Not just because I wasn’t able to find stuff I wanted to read (after all, what’s the point of paying for KU if nothing’s available on it?). But also because it bugs me that so many authors don’t see the value in it.
All of my books are available on KU (except one because I accidentally put it on Kobo years ago and you can’t use KU if you sell your book elsewhere). And the reason is because I care far more about my message and getting my stories and ideas out into the world than I do about making money.
That’s right. I said it.
I’m an author who honestly doesn’t give a fuck about making money from my books.
Now, will I take money from my books? Of course. I would be totally dumb not to.
But is money the reason I write my books?
Actually, make that HELL NO.
I write my books because I can’t not. Because if I didn’t, I’d be killing my soul.
Writing my books and releasing them out into the world is a part of how I fuel my soul and my purpose on this planet. I can’t not write books.
But if I never made another cent from them, I wouldn’t care.
Writing books is art. It’s soulwork. It’s making an impact on the world.
It’s NOT about making money.
Yet so many authors focus on the money. And that’s why they don’t put their books on KU. Because they won’t get paid as much as they would if someone buys the book.
I just think that’s selfish AF.
Authors should care more about their stories and their messages and getting their books out to the readers who need them.
Art first. Money second.
Again, I’m not at all against making money from your books. You should make money from your books.
But money ain’t the most important thing.
And when books aren’t available on KU–especially self-published ones–it sends the message that money matters more than art. That readers should have to buy your book to experience the transformation and the story. Or else miss out.
Well, I call bullshit on that.
I actually make plenty of money from KU because I get hundreds (and often thousands) of page reads every month. And I so enjoy all of the people who are getting to experience my books and have their lives changed by my stories and information.
I believe that authors should diversify. That they shouldn’t just focus solely on making money from their books.
And I stand by that.
Books and the stories and information in them should be available to any reader who wants to read them, regardless of if they buy it or borrow it on KU.
Authors never complain about the people who borrow their books from the library. And they don’t get paid a penny for that.
Yet so many refuse to put their books on KU.
Being on KU is actually better than no one buying your book. It’s better than the library. And the payout is better than music streaming where musicians get a fraction of a penny when people listen to their music via a streaming service.
I’m all about authors doing what’s best for them. But I also believe authors need to really think about what they got into this business for.
Was it just to make money? Or do you actually care about your readers?
I care about my readers.
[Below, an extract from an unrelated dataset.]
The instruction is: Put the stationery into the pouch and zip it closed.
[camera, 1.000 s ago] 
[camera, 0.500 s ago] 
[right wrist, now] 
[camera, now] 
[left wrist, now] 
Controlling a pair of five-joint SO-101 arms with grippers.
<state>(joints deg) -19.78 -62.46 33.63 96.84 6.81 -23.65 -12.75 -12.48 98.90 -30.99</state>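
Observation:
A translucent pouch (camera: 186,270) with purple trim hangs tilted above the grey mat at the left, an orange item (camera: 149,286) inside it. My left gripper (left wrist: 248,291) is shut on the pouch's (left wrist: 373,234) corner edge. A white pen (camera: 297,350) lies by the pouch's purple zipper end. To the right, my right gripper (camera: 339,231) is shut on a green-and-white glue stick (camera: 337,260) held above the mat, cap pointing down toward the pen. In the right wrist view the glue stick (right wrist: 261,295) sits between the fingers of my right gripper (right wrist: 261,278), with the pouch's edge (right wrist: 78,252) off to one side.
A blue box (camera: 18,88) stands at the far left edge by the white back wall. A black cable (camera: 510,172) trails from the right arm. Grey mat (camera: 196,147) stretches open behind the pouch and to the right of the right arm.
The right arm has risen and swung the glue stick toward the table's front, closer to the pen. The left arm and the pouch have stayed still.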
I want them to indulge in my books in whatever way makes the most sense for them, whether that’s by purchasing their own copy, borrowing it from the library (yes, my novel is stocked at several libraries) or renting it from KU.
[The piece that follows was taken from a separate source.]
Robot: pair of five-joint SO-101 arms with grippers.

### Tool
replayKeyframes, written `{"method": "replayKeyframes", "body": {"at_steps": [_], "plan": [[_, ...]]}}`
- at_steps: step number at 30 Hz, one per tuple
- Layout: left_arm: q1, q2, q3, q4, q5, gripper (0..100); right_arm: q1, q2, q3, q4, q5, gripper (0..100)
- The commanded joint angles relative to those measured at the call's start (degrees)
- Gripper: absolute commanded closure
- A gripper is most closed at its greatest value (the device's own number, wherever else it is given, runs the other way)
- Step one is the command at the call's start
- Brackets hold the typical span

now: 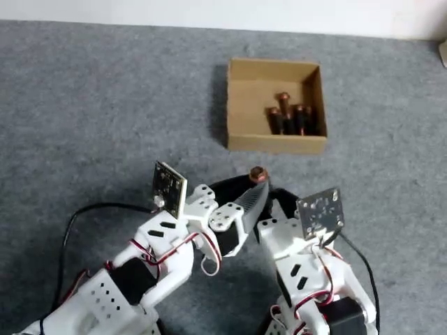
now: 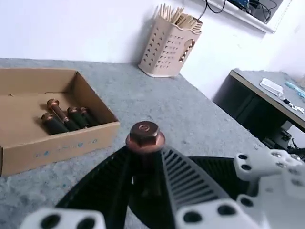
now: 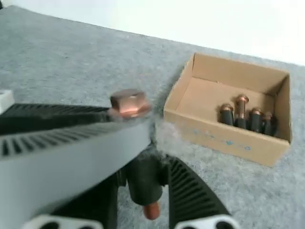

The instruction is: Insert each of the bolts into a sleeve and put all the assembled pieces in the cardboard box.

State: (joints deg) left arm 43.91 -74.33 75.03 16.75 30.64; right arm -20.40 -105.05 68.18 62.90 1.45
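Left hand (image 2: 146, 160) is clamped on the bolt (image 2: 145, 136) just under its hex head. Right hand (image 3: 145, 169) is closed round the sleeve (image 3: 143, 186), as far as I can tell. The assembly is held above the table (image 1: 105, 105), just in front of the box (image 1: 276, 143), which has a few pieces (image 1: 288, 115) inside.

Long axis near upright: head up, tip poking out below the sleeve.

My read: bolt is stiff, smooth and dense for its size, so slippery in a grip. Sleeve looks grippier. I'd carry by the sleeve mid-length, head up, so the head stops it dropping through.
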Motion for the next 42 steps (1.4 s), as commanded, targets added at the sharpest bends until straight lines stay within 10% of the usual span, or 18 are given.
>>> {"method": "replayKeyframes", "body": {"at_steps": [1,6,14,34,42], "plan": [[2.15,0.22,0.40,0.79,-0.18,99,3.91,-0.40,-1.10,-3.21,-1.49,99.4],[2.15,0.22,0.13,0.79,-0.26,98,4.09,-0.40,-1.10,-3.21,-1.41,99.4],[3.82,0.13,-0.40,5.63,-1.93,63,4.09,-0.40,-1.01,-2.95,-1.41,99.4],[7.78,-4.97,-3.74,10.55,-1.85,74,3.91,-0.22,7.52,-9.54,1.41,99.4],[5.41,-21.93,1.63,10.29,-2.02,97,3.91,-0.22,7.78,-9.54,1.41,99.4]]}}
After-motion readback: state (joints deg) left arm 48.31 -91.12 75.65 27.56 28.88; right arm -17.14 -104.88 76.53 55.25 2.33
At the end of the day, I’d write my books for free anyhow, because I can’t not. That’s just who I am.
My writing is my soulwork. And unleashing it on the world is a must. Regardless of if anyone reads it or not.
If you’re an author who refuses to have your books on KU or hasn’t yet looked into yet, I highly recommend you consider it. I highly recommend you tune back into your “why” and figure out what you really care about… your message, your impact, your stories… or the money.